Al, tripping, I think. If you go back to the fertilised ovum, you can say that

ALL tissues come from the same mother.

 

My embryology is all but forgotten but a Google search threw up a few

facts. In early embryogenesis, different organs form from different

primitive tissues. Liver and kidney derive from different embryological

tissues.

 

http://www.genesdev.org/cgi/content/full/15/23/3217 says: The liver

derives from the anterior duodenal endoderm (posterior foregut) ...

 

http://www.pedresearch.org/cgi/content/full/51/4/413 says: The liver

derives from the portion of the embryonic endoderm adjacent to the

developing cardiac mesoderm. Between the two embryonic structures is

the septum transversum. Cells from the septum transversum and

cardiac mesoderm work in concert to induce hepatic specification of

endodermal cells through the coordinated production of specific bone

morphogenetic proteins and fibroblast growth factors (reviewed in ref.
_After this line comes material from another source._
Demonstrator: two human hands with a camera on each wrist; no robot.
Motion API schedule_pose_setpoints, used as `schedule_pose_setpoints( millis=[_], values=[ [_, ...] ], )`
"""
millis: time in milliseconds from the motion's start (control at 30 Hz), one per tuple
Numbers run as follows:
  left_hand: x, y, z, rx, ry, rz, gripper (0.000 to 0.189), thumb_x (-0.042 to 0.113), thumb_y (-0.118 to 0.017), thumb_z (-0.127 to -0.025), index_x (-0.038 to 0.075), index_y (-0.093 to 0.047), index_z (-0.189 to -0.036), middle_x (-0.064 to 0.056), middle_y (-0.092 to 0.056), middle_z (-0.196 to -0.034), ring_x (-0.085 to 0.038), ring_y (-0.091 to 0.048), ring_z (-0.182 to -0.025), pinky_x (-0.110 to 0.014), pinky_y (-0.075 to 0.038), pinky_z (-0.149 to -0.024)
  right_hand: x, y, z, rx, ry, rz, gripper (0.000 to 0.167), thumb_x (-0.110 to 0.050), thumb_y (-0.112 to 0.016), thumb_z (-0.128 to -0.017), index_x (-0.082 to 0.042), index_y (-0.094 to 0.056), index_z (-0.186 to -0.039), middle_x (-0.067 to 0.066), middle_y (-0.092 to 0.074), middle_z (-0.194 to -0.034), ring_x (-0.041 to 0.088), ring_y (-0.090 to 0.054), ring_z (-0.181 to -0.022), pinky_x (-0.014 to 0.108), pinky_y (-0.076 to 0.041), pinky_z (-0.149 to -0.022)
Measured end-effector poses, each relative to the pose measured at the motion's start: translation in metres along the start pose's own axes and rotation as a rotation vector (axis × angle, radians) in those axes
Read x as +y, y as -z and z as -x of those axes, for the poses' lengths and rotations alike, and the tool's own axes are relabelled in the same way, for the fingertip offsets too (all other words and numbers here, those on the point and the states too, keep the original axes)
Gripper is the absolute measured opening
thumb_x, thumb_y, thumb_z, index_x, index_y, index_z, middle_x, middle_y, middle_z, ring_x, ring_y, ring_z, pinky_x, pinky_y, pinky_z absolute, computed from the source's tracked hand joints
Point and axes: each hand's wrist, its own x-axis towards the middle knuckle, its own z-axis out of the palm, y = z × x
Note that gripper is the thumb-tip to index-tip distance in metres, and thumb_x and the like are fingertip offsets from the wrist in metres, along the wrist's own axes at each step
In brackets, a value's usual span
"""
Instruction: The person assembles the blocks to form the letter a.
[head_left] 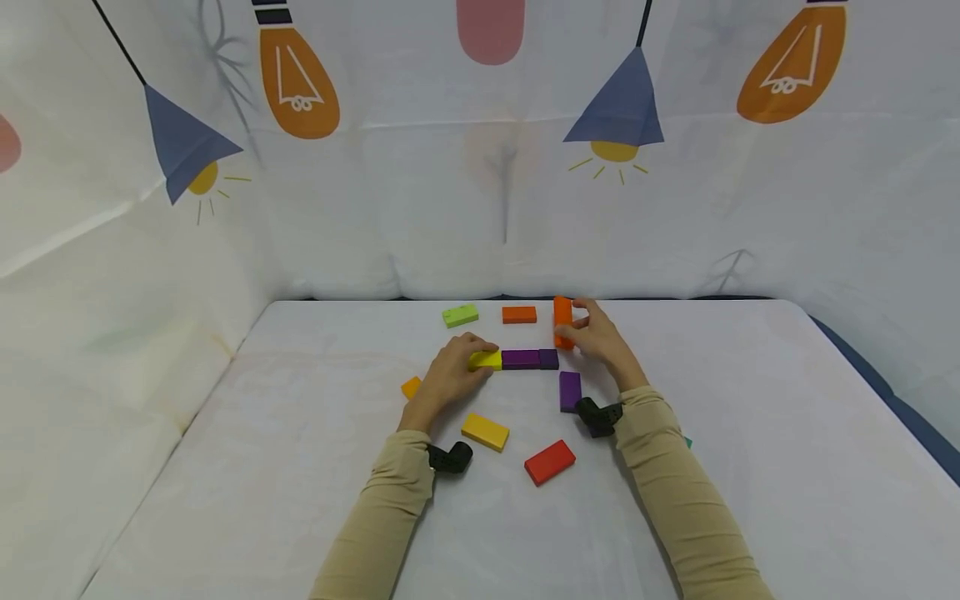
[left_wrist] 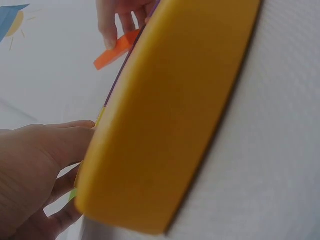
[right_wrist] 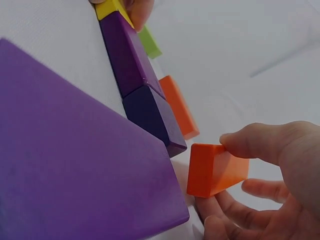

6). The result of this molecular activation is the production of

hepatoblasts, which are fully competent to invade the surrounding

mesenchyme and form the liver bud. However, this " invasion " is

fundamentally dependent on vascular endothelial cells, as demonstrated

by Matsumoto et al. In a series of logical experiments, the authors first

used markers of embryonic endothelial cells to identify a small

population of cells interposed between the thickening hepatic epithelium

and the septum transversum. These cells were noted to move into the

septum transversum in synchrony with the hepatic endoderm; in later

phases of development, they formed sinusoids. Next, to determine

whether endothelial cells participate in the hepatic specification of the

endoderm, the authors studied mouse embryos with inactivation of flk-1

gene, which encodes a cell surface receptor for vascular endothelial

growth factor. Inactivation of the flk-1 gene causes lack of endothelial

cells during embryogenesis and lethality at mid-late gestation. Despite

the lack of endothelial cells, earlier phases of gestation revealed that flk-

1–deficient embryos displayed intact hepatic specification of the

endoderm; however, outgrowth to form the liver bud was severely

impaired in these embryos. To determine whether the endothelial cells

promote hepatic growth in isolation of the rest of the embryo, the

authors cultured flk-1–deficient embryo explants in a tissue culture

system that promotes liver vasculogenesis. Growth of albumin-

expressing cells was significantly reduced, while expansion of other cell

types (such as fibroblasts) appeared unaffected. A similar finding was

produced by incubation of normal embryo explants with NK4, an

angiogenic inhibitor. Therefore, the authors concluded that endothelial

cells themselves, prior to formation of functioning vessels, direct early

phases of hepatic morphogenesis.

 

http://tinyurl.com/9dze7 says: The liver derives from the definitive gut

endoderm, which expresses many genes in common with the visceral

endoderm, which give rise to the yolk sac. The gut endoderm forms

from epithelial sheets which form the foregut and hindgut, which

elongate and converge at the midsection. During determination, different

domains of endoderm are dependent on different groups of transcription

factors, which appear to be controlled partially by preprogramming and

partially by the influence of overlying mesoderm.

 

http://www.jci.org/cgi/content/full/110/3/305 says: The mammalian

kidney derives from two embryonic tissues: the ureteric bud, which

forms the renal collecting system, and the metanephric mesenchyme,

which differentiates into nephrons and tubular interstitial cells (2).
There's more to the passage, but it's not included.